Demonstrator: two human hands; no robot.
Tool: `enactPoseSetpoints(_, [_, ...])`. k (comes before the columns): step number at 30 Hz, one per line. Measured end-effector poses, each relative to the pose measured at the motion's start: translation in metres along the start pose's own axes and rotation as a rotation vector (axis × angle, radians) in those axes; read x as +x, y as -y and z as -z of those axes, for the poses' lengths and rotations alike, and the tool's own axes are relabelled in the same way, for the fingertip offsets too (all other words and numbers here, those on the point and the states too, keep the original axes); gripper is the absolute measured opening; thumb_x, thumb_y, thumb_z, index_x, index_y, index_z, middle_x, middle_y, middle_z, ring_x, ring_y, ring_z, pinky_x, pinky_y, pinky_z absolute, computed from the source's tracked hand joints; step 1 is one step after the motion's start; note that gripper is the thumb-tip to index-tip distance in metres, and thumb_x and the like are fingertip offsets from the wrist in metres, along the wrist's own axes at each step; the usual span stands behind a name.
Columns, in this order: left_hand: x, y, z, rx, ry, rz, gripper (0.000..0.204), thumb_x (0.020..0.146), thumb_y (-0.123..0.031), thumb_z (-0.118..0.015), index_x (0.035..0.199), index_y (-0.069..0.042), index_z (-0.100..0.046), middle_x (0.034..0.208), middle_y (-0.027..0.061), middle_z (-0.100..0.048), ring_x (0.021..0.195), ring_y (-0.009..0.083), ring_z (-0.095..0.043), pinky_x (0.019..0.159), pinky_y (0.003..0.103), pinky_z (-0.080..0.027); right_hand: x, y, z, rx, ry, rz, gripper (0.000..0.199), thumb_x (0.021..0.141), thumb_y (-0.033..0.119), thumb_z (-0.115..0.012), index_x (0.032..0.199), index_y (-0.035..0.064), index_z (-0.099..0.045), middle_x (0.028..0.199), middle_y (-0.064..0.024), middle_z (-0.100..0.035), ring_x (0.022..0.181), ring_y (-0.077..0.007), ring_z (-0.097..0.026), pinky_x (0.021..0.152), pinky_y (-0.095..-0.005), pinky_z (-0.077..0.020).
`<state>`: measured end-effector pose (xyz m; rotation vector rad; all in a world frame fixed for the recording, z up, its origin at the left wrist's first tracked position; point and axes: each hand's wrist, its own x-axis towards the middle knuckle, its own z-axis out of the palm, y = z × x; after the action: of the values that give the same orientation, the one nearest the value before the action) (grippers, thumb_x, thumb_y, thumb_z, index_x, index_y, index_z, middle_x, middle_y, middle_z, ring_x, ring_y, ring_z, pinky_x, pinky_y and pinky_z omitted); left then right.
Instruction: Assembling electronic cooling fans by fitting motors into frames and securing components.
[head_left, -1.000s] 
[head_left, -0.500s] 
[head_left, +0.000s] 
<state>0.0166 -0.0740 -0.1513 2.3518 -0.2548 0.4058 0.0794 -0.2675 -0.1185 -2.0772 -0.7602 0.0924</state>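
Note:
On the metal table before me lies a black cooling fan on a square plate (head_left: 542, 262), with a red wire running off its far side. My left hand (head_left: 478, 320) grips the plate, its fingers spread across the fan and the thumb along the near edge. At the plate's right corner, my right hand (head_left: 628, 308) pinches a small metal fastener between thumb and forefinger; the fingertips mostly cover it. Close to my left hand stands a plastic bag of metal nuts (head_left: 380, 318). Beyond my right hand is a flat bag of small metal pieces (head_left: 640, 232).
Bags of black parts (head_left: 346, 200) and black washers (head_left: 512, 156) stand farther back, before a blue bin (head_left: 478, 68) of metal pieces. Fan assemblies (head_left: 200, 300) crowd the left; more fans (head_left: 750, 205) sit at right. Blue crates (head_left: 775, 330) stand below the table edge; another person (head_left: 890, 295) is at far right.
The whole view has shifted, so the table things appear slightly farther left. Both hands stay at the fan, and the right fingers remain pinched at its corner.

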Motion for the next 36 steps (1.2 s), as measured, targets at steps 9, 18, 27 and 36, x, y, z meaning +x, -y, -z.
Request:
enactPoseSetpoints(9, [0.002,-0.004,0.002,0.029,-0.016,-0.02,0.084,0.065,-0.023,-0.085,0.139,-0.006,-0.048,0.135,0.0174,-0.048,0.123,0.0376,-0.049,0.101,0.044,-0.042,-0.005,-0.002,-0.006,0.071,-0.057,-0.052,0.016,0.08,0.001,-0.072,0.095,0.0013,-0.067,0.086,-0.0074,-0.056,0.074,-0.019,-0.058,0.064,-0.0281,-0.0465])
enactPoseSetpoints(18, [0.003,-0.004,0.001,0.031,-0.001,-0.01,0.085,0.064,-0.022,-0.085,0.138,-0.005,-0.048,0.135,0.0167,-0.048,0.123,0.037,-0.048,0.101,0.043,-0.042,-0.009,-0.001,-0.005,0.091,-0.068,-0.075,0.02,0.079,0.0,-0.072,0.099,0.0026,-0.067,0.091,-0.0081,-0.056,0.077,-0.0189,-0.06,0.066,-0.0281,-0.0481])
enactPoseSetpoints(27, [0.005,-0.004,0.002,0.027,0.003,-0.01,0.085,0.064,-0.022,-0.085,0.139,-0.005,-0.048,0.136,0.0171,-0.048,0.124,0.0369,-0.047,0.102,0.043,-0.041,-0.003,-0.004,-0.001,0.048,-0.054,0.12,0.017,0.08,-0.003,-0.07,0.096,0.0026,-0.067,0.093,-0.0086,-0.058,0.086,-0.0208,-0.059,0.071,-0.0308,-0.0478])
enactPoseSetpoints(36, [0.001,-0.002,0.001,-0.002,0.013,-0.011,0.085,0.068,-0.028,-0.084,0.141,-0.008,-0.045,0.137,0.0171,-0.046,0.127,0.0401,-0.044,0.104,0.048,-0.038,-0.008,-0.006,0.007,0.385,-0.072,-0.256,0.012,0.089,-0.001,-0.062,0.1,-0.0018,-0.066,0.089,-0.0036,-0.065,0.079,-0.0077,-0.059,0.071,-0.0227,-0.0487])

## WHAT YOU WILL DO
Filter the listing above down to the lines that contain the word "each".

## TASK RESULT
Tool: `enactPoseSetpoints(_, [_, ...])`. k (comes before the columns): step number at 30 Hz, one per line. Measured end-effector poses, each relative to the pose measured at the motion's start: translation in metres along the start pose's own axes and rotation as a rotation vector (axis × angle, radians) in those axes; read x as +x, y as -y and z as -z of those axes, for the poses' lengths and rotations alike, and the tool's own axes are relabelled in the same way, for the fingertip offsets too (all other words and numbers here, those on the point and the states too, keep the original axes); gripper is the absolute measured opening; thumb_x, thumb_y, thumb_z, index_x, index_y, index_z, middle_x, middle_y, middle_z, ring_x, ring_y, ring_z, pinky_x, pinky_y, pinky_z absolute, computed from the source's tracked hand joints; step 1 is one step after the motion's start; note that gripper is the thumb-tip to index-tip distance in metres, and thumb_x and the like are fingertip offsets from the wrist in metres, along the wrist's own axes at each step; the usual span stands behind a name.
`<state>`: measured end-effector pose (xyz m; rotation vector rad; all in a world frame fixed for the recording, z up, its origin at the left wrist's first tracked position; point and axes: each hand's wrist, its own x-axis towards the middle knuckle, its own z-axis out of the palm, y = z × x; after the action: of the values that give the same orientation, the one nearest the value before the action) (grippers, thumb_x, thumb_y, thumb_z, index_x, index_y, index_z, middle_x, middle_y, middle_z, ring_x, ring_y, ring_z, pinky_x, pinky_y and pinky_z omitted); left then right.

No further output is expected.